Weakly-supervised Latent Models for Task-specific Visual-Language Control
This addresses the need for efficient spatial grounding in hazardous environments, but it is an incremental improvement over existing methods.
The paper tackles the problem of enabling AI agents to perform precise visual-language control for tasks like autonomous inspection, where direct use of large language models achieves only 58% success. The proposed task-specific latent dynamics model improves success to 71% and generalizes to unseen inputs.

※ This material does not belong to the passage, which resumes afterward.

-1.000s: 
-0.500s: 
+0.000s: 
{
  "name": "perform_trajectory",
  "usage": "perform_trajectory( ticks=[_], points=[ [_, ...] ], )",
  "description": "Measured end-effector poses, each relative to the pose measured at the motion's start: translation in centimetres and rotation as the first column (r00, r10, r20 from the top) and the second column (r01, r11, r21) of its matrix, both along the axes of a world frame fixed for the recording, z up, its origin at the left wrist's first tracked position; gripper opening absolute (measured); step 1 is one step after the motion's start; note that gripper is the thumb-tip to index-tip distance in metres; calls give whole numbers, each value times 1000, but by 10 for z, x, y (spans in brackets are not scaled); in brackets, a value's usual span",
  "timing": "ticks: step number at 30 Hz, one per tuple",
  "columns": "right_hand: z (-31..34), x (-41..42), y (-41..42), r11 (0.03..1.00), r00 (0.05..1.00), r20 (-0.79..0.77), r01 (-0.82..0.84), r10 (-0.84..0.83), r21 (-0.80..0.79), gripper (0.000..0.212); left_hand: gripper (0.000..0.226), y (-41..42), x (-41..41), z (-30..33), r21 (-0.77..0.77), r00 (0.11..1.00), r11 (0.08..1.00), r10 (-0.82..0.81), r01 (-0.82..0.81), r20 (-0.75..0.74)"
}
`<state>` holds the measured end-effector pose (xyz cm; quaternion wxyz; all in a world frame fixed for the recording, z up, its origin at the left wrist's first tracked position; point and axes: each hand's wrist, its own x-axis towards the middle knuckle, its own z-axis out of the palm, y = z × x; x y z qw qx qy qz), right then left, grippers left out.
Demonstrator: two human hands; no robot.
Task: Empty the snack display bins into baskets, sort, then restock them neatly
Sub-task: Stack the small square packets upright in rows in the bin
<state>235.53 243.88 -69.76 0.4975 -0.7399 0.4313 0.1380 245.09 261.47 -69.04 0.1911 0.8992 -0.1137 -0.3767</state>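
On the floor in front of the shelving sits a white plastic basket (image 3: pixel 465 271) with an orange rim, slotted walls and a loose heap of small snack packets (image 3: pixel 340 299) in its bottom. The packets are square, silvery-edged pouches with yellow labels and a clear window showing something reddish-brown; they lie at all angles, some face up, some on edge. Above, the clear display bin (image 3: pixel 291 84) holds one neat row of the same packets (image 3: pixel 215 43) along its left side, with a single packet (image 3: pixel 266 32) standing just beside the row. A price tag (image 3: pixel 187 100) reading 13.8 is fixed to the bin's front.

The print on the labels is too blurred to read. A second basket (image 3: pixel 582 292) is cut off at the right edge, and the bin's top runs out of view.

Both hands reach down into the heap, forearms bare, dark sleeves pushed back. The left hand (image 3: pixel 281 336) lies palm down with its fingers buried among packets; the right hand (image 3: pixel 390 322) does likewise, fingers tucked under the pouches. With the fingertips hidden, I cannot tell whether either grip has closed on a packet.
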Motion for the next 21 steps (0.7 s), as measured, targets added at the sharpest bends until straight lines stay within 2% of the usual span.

Autonomous inspection in hazardous environments requires AI agents that can interpret high-level goals and execute precise control. A key capability for such agents is spatial grounding, for example when a drone must center a detected object in its camera view to enable reliable inspection. While large language models provide a natural interface for specifying goals, using them directly for visual control achieves only 58\% success in this task. We envision that equipping agents with a world model as a tool would allow them to roll out candidate actions and perform better in spatially grounded settings, but conventional world models are data and compute intensive. To address this, we propose a task-specific latent dynamics model that learns state-specific action-induced shifts in a shared latent space using only goal-state supervision. The model leverages global action embeddings and complementary training losses to stabilize learning. In experiments, our approach achieves 71\% success and generalizes to unseen images and instructions, highlighting the potential of compact, domain-specific latent dynamics models for spatial alignment in autonomous inspection.